Things change. People change. Situations change. Change is something I was never really good at dealing with until I had no choice but to deal with it. I was so excited and ready for our first military move but it seemed to lose it’s luster quickly. The move I was excited for was no longer as exciting when I realized my husband would be deploying a few weeks later. I realized that I didn’t know anyone, things were different, places were different, and I wasn’t sure I would ever be able to call it home. But then he came home and we started to make a life there together. We came to love it. We found our favorite places, made our own little rituals and made friends that turned into family. When it came time to move again, we were so excited. And although we knew we would miss the things and people we loved there, we couldn’t wait for the next adventure.
When we first got to the south, I was excited. It was December and it felt like fall. Glorious! We were enjoying the outdoors while everyone else was still under 4 feet of snow and we loved exploring our new city. Again, I started to feel the same feelings I felt when the dust had settled in New York. It was hot, I hated the house we were given and it was proving even harder to make friends this go around. I forgot how much work it takes to start over and how disappointing it can be for a few months. Like clockwork, my husband received orders to deploy a few months later. I was already lonely and now he was leaving again. What would happen? I took a job, I started hanging out with new friends and I tried so hard to make the most of the situation. If you tell you’re self you’re happy, you’ll start to believe it, right? I would tackle this deployment head on and although it would be hard, we would get through it.
It was hard. I won’t say it was easier or harder than the first because both deployments were different and had their unique challenges. But I was struggling to take care of the kids, pets, house, and life while working part-time outside the home.

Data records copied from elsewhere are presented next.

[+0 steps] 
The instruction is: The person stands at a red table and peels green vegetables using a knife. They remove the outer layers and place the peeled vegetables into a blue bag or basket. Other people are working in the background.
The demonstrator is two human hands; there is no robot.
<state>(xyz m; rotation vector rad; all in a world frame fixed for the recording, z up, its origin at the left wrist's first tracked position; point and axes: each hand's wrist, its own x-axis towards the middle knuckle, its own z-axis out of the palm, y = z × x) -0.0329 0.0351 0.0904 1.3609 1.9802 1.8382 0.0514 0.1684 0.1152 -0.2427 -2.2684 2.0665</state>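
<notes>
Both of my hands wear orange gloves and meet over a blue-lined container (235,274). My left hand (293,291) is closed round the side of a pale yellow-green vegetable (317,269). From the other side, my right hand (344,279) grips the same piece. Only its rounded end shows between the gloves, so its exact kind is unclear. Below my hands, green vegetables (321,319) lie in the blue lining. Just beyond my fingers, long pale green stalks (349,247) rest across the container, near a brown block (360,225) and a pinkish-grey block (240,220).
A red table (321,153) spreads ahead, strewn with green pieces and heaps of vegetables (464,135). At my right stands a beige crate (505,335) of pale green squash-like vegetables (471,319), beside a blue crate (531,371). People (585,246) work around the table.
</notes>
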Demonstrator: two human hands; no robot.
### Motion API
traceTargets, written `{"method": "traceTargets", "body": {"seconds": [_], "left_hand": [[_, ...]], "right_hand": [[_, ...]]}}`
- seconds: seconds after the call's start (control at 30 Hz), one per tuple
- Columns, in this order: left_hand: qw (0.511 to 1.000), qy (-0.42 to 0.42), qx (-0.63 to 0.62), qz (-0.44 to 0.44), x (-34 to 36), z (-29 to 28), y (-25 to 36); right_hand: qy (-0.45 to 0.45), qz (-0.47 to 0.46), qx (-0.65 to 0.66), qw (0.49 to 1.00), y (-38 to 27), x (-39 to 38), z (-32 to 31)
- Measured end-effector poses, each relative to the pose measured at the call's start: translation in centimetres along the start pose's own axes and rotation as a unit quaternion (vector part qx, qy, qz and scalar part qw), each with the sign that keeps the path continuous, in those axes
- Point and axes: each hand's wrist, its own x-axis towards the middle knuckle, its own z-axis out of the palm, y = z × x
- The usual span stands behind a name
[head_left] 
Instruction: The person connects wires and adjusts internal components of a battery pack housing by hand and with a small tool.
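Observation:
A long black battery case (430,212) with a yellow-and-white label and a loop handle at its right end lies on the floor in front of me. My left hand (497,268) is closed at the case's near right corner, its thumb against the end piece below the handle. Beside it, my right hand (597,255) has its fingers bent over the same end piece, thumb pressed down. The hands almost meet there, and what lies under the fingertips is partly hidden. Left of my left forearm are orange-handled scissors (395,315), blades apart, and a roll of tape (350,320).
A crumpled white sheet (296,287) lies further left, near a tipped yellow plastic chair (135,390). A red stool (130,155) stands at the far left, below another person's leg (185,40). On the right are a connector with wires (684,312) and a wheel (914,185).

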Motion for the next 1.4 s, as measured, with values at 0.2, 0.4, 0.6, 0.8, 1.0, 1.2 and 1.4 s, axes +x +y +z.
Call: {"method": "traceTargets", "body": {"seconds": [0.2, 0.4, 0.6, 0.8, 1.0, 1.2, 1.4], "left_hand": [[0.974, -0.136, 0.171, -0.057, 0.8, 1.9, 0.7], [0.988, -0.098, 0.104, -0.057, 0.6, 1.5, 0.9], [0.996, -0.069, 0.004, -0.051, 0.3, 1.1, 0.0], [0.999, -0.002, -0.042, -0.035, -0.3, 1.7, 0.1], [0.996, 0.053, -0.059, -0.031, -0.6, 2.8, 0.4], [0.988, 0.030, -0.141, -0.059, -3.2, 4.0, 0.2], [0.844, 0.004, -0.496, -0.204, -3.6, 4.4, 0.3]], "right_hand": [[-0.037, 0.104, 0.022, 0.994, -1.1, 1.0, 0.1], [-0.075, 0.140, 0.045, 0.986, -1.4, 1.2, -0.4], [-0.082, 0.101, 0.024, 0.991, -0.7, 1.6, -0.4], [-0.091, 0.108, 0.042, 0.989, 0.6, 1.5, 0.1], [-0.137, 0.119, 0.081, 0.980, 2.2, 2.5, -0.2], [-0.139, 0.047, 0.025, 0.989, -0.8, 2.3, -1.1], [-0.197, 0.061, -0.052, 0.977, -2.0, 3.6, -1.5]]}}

So as much as I didn’t want to, I quit my job. Things started to go down hill there anyways so I didn’t mind; my kids needed me and quite frankly, I needed to work on myself. To our surprise, my husband was able to come home way earlier than expected and things started looking up. We bought a house, we met a great group of friends that turned into family and we started to make our own lives and create a new “home.”
But things never last in the military. At some point, when you’re finally comfortable and starting to love the life you’ve built, it’s time for the changes you’ve embraced to change again. And that’s where we are now.
I love our city. It feels like small town USA but has everything we need to make it work for us. We have great friends, a routine, a wonderful school, and activities for the kids. I love the historic part of town and I love the new parts. I love our house and how we’ve made it into a home. It makes me really sad to think about leaving for so many reasons, but mostly because of the life we’ve built. Our Sunday mornings at the playground with donuts. Walks along the river while the kids run and laugh and play. Lunch at our favorite spots. Market Days on Saturdays. There are so many little things, unique things that I’ll miss. And things I never even appreciated until I thought about leaving.
I know we will find new and exciting things at our next duty station and we will adjust because we have to. And as long as we have each other, we will find ways to make new memories. But now that we’ve finally embraced the last change 110%, it’s almost time for things to change again. Funny how that works, huh?
But I guess it’s part of the adventure. I consider myself so lucky to get to see and live in so many different places. And although it’s not always the easiest thing to do, we don’t have a choice at this point in our lives. When will our next adventure begin? Where will our next adventure be? I’m not sure. But we’ll be sure to make the most of it and embrace the change.